● EXERCISE DESCRIPTION: Set down a word-for-word copy of the data below, limited to the lines from the first through the line with "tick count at".

● EXERCISE DATA:
■ ■ ■
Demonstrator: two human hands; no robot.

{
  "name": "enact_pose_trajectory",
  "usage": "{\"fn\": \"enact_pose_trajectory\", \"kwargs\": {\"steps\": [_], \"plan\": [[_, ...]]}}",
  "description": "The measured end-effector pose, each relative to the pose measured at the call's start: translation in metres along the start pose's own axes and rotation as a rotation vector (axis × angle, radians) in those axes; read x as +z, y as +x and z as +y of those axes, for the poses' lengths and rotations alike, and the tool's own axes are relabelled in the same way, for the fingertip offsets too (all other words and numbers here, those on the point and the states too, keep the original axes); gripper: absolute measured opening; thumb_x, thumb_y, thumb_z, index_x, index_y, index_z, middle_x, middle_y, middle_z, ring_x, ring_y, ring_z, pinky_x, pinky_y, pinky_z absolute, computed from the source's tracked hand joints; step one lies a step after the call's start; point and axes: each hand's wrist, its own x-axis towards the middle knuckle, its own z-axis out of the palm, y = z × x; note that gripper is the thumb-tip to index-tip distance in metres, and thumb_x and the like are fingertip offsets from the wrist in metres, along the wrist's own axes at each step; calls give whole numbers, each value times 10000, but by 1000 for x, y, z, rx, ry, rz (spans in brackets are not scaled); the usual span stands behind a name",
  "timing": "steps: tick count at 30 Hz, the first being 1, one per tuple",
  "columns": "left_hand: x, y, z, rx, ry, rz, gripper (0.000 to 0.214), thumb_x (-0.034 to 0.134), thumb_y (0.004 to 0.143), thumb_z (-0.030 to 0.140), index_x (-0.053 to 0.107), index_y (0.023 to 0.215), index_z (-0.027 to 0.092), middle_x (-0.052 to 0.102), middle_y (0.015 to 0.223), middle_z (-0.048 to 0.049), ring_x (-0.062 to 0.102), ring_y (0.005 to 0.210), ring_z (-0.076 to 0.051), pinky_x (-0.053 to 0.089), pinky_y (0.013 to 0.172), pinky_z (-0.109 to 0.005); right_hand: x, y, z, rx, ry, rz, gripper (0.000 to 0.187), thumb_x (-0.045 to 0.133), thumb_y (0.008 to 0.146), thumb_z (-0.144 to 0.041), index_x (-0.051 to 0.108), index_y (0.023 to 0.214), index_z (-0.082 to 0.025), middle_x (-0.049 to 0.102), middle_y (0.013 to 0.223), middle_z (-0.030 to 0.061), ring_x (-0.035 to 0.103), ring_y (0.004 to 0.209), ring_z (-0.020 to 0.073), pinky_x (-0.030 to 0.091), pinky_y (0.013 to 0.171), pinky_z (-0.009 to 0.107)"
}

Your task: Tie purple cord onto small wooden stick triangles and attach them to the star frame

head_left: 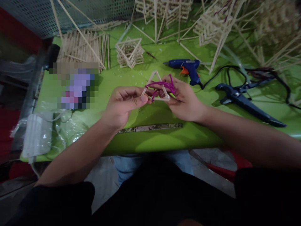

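Between my two hands a small triangle of wooden sticks (152, 75) is held up over the green table (136, 139). Purple string (167, 85) loops around it and lies over the fingers on the right. My left hand (124, 102) pinches the triangle's lower left corner between thumb and finger, where a bit of string shows. At the opposite side, my right hand (182, 99) grips the lower right corner and the string, its fingertips partly hidden behind the triangle. Beyond the hands lies a blue glue gun (188, 67) with an orange trigger.
Dark-handled cutters (246, 102) lie at right beside a black cord (225, 67). A stacked stick piece (130, 55), a pile of loose sticks (80, 45) and larger stick structures (211, 26) stand behind. A flat mottled strip (152, 127) lies near the front edge; a white adapter (37, 133) sits at left.
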Motion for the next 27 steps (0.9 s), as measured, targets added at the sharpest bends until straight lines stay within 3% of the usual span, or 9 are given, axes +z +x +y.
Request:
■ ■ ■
● RESPONSE AREA:
Demonstrator: two human hands; no robot.

{
  "name": "enact_pose_trajectory",
  "usage": "{\"fn\": \"enact_pose_trajectory\", \"kwargs\": {\"steps\": [_], \"plan\": [[_, ...]]}}",
  "description": "The measured end-effector pose, each relative to the pose measured at the call's start: translation in metres along the start pose's own axes and rotation as a rotation vector (axis × angle, radians) in those axes; read x as +z, y as +x and z as +y of those axes, for the poses' lengths and rotations alike, and the tool's own axes are relabelled in the same way, for the fingertip offsets too (all other words and numbers here, those on the point and the states too, keep the original axes); gripper: absolute measured opening; thumb_x, thumb_y, thumb_z, index_x, index_y, index_z, middle_x, middle_y, middle_z, ring_x, ring_y, ring_z, pinky_x, pinky_y, pinky_z absolute, computed from the source's tracked hand joints; step one lies a step after the call's start; point and axes: each hand's wrist, its own x-axis towards the middle knuckle, its own z-axis out of the palm, y = z × x; note that gripper is the thumb-tip to index-tip distance in metres, and thumb_x and the like are fingertip offsets from the wrist in metres, along the wrist's own axes at each step; calls give whole numbers, each value times 10000, but by 1000 for x, y, z, rx, ry, rz (spans in brackets are not scaled); the usual span stands behind a name",
  "timing": "steps: tick count at 30 Hz, the first being 1, one per tuple",

This output is complete, so the exercise is closed.